Go through the listing and return every line with "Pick" in it.

+ + + + + + +

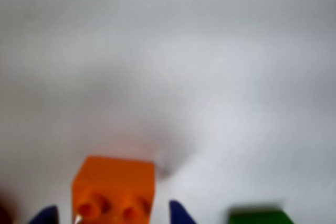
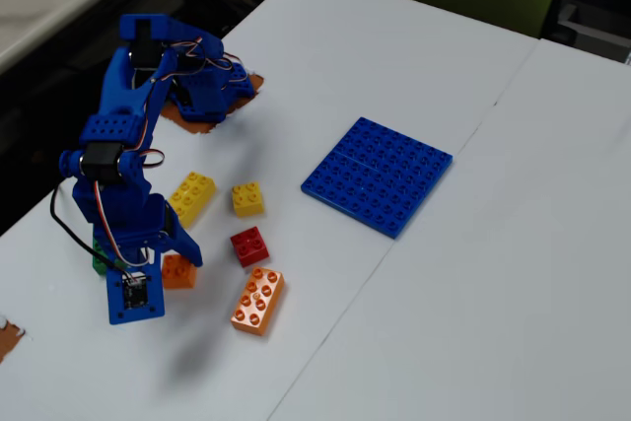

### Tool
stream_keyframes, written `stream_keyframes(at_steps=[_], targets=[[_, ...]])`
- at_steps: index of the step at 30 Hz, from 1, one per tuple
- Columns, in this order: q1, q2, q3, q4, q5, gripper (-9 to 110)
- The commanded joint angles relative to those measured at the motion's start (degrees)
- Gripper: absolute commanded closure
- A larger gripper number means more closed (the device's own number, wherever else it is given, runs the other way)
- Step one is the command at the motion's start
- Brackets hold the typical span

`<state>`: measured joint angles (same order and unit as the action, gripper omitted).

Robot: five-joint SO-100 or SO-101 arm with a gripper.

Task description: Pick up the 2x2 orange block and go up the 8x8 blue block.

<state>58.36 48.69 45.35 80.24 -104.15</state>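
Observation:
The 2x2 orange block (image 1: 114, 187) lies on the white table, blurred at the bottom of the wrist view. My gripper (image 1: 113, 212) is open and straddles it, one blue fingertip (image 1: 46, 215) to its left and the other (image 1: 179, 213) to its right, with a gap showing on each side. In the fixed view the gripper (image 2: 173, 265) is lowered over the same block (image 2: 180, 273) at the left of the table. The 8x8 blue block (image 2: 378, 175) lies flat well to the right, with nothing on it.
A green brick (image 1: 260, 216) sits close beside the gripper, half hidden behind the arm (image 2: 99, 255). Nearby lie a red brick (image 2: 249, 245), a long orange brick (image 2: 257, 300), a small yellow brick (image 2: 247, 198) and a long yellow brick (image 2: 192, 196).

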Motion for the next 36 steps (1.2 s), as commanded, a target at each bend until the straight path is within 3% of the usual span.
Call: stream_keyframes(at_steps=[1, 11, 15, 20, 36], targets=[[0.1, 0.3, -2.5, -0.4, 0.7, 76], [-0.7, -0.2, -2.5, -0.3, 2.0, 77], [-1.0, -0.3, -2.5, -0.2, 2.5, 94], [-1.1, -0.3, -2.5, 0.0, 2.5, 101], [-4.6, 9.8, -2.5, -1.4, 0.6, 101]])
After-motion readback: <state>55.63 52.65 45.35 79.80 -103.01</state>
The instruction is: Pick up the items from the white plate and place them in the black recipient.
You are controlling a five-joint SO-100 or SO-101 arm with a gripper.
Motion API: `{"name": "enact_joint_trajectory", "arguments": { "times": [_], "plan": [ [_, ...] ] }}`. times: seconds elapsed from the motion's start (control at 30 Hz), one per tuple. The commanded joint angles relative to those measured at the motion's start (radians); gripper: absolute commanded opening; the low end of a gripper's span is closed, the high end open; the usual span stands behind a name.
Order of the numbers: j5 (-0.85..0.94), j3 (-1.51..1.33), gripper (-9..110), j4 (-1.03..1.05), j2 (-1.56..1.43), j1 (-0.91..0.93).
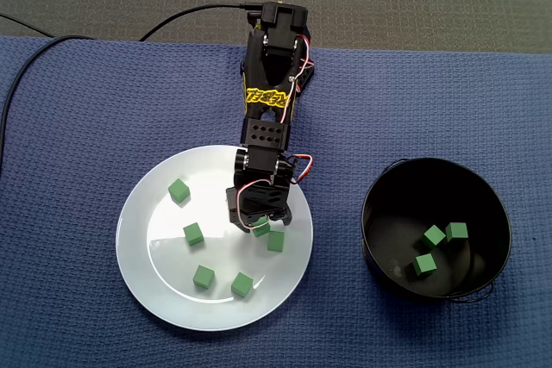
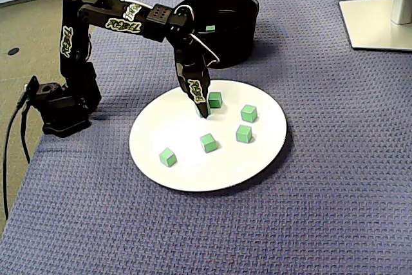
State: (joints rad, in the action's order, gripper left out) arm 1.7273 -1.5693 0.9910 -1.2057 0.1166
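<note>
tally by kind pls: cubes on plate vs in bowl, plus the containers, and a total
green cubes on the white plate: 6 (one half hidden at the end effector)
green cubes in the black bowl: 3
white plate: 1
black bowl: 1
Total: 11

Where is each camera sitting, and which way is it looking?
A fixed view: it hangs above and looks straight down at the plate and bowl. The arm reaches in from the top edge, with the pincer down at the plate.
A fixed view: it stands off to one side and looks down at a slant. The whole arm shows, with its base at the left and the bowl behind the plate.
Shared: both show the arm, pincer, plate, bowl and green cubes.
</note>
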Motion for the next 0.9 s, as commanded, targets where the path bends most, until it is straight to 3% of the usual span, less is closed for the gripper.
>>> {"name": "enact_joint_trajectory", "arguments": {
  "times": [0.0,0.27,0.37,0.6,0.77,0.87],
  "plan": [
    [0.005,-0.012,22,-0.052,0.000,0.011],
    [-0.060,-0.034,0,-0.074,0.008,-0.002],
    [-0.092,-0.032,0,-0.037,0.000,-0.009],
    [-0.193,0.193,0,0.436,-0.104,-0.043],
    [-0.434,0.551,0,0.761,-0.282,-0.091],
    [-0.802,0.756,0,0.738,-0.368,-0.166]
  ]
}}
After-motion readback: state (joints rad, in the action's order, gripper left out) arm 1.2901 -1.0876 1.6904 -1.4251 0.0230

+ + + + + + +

**Final answer:**
Task description: Pick up the 2x2 orange block and go up the 8x8 blue block.
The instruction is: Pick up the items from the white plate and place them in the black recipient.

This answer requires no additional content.